Charitable lead trusts
Under a charitable lead trust, the donor receives an immediate federal income tax deduction when he makes the gift, equal to the present value of the future income stream. The donor is taxed each year, however, on the value of the income interest that is payable to the charity. The donor may establish a charitable lead trust during his lifetime, or may establish it at his death under his will, with the property returning years later to his designated heirs. If the donor establishes the trust at death, the estate claims an estate tax deduction instead of an income tax deduction.

Charitable remainder trusts
A charitable remainder trust may take either of two forms depending on whether the income payments are determined based on the trust's initial value or the value of the trust property determined on an annual basis. Under a charitable remainder annuity trust, the payments must be at least five percent of the trust's initial value.

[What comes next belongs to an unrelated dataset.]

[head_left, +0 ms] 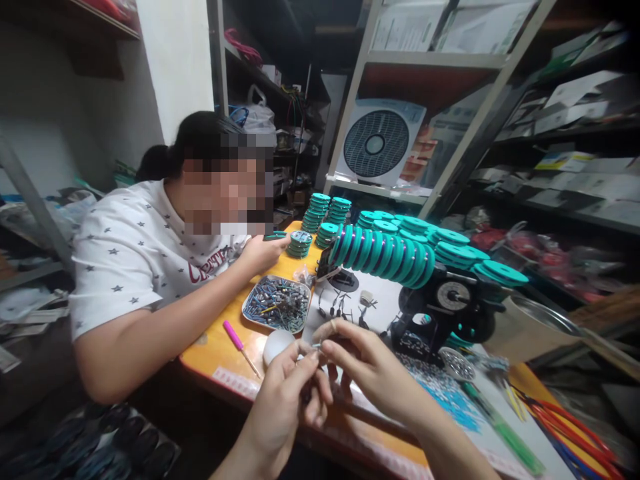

A charitable remainder unitrust, on the other hand, must provide for payments equal to at least five percent of the annual value of the trust's property. Therefore, the payments under a charitable remainder annuity trust remain the same for the period of the trust, while the payments under a charitable remainder unitrust vary depending on the trust's investment return.

If the income from the trust property under a charitable remainder trust is insufficient to make the stipulated payment, the trustee of a charitable remainder annuity trust must sell enough property (invade principal) to make the payment. Invasion of the trust principal is permissible, but not required by the tax laws for a charitable unitrust; therefore, many charitable remainder unitrusts provide for the payment of the lesser of the trust income or five percent of the current value of the trust.

Charitable trusts can be established as any one of four types - a charitable lead annuity trust, a charitable lead unitrust, a charitable remainder annuity trust, or a charitable remainder unitrust - each of which serves a different objective. Depending on your personal objectives and current financial situation, one or more of these types of trusts may be appropriate components of a comprehensive financial plan. Your tax, legal, or financial advisor can assist you in determining which of these alternatives is most appropriate for your unique situation.

This article is for informational purposes only and is not intended as an offer or solicitation for the sale of any financial product or service or as a determination that any investment strategy is suitable for a specific investor. Investors should seek financial advice regarding the suitability of any investment strategy based on their objectives, financial situations, and particular needs. This article is not designed or intended to provide financial, tax, legal, accounting, or other professional advice since such advice always requires consideration of individual circumstances. If professional advice is needed, the services of a professional advisor should be sought.